What this task involves>
Could you copy every line of the data that contains the word "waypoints"?

━━ Source material ━━

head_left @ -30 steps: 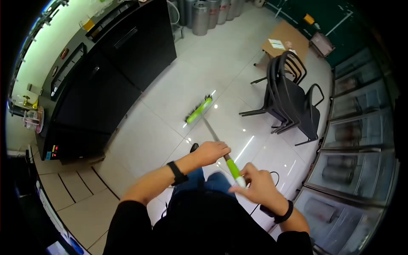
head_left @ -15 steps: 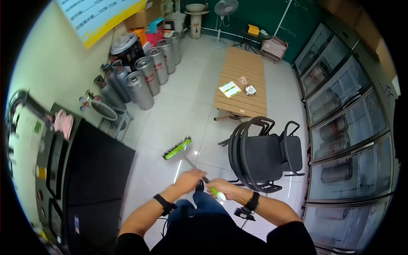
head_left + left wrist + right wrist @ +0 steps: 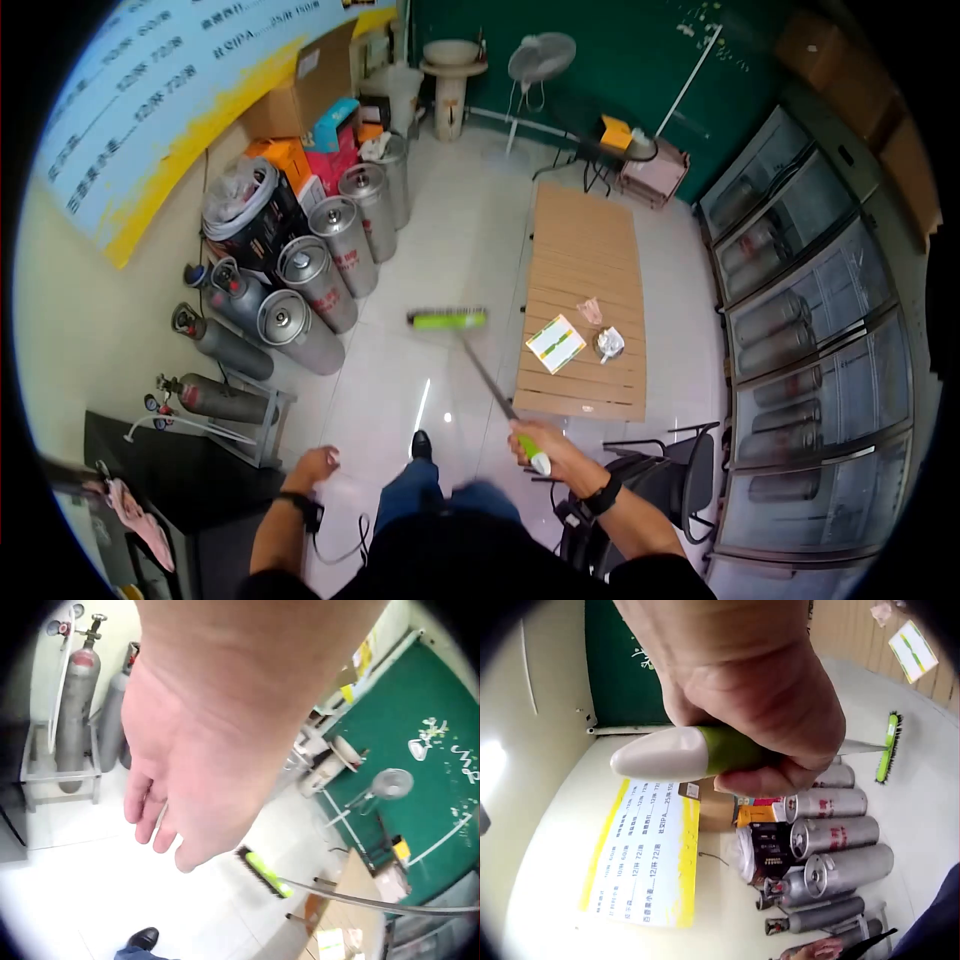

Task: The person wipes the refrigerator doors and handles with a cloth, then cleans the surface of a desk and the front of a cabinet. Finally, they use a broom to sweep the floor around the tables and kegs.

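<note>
My right hand [image 3: 545, 445] grips the green-and-white end of a push broom's long handle [image 3: 490, 383], fingers curled round it in the right wrist view. The broom's green head [image 3: 447, 320], edged with dark bristles, is out ahead over the white tile floor, left of the slatted table. In the left wrist view its bristle side [image 3: 259, 876] shows. Off the handle, my left hand [image 3: 313, 467] hangs at the lower left with loosely bent fingers, holding nothing. That hand is nearest a dark counter [image 3: 140, 460].
Metal kegs [image 3: 300, 335] and gas cylinders [image 3: 225, 345] line the left wall. A slatted wooden table [image 3: 585, 270] carries a card [image 3: 556, 344]. Dark chairs [image 3: 690, 475] stand at the lower right, glass-door coolers [image 3: 820, 380] along the right wall. A fan [image 3: 540, 60] is at the back.
My left hand has let go of the broom handle and dropped to the left, while the right hand keeps its grip. The view has moved forward, toward the kegs and table.
</note>
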`<state>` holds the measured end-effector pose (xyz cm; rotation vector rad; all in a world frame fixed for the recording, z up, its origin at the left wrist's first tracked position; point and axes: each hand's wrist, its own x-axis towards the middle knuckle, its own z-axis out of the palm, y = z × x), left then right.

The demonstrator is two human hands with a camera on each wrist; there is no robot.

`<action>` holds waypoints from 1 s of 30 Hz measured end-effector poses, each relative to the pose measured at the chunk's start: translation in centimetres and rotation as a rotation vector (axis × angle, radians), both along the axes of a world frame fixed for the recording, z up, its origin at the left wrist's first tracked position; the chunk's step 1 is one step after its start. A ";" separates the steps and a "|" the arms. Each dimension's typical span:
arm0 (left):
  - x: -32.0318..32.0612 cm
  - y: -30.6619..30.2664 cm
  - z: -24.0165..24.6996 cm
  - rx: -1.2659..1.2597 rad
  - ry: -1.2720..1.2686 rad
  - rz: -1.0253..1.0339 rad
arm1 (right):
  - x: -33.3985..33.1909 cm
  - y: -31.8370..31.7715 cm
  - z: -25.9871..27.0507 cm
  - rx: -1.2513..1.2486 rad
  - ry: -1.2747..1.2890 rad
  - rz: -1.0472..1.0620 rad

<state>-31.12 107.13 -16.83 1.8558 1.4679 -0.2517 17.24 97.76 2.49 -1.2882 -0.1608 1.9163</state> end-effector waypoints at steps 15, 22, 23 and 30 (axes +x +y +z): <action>9.4 35.2 -1.7 -0.154 -0.028 0.197 | 17.9 43.9 -9.4 0.008 -0.695 0.279; 11.7 41.8 -7.7 -0.471 -0.065 0.402 | 23.5 70.7 -13.7 0.037 -0.585 0.145; 12.5 42.9 -7.8 -0.495 -0.063 0.414 | 24.0 74.6 -14.4 0.064 -0.566 0.144; 18.9 57.8 -7.4 -0.849 -0.314 0.960 | 22.7 101.1 -20.1 0.046 -0.551 0.087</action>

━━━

Response box>
`<action>` holds waypoints from 1 s of 30 Hz measured end-effector poses, each relative to the pose measured at the chunk's start: translation in centimetres and rotation as a rotation vector (axis × angle, radians), both along the axes of a world frame fixed for the recording, z up, its origin at the left wrist's first tracked position; the chunk's step 1 is one step after its start. A ";" separates the steps and a "|" the arms. Each dimension's typical span:
<state>-31.12 107.13 -16.83 1.8558 1.4679 -0.2517 17.24 97.76 2.49 -1.2882 -0.1608 1.9163</state> end-effector waypoints at steps 15, 22, 23 and 30 (axes +x +y +z): <action>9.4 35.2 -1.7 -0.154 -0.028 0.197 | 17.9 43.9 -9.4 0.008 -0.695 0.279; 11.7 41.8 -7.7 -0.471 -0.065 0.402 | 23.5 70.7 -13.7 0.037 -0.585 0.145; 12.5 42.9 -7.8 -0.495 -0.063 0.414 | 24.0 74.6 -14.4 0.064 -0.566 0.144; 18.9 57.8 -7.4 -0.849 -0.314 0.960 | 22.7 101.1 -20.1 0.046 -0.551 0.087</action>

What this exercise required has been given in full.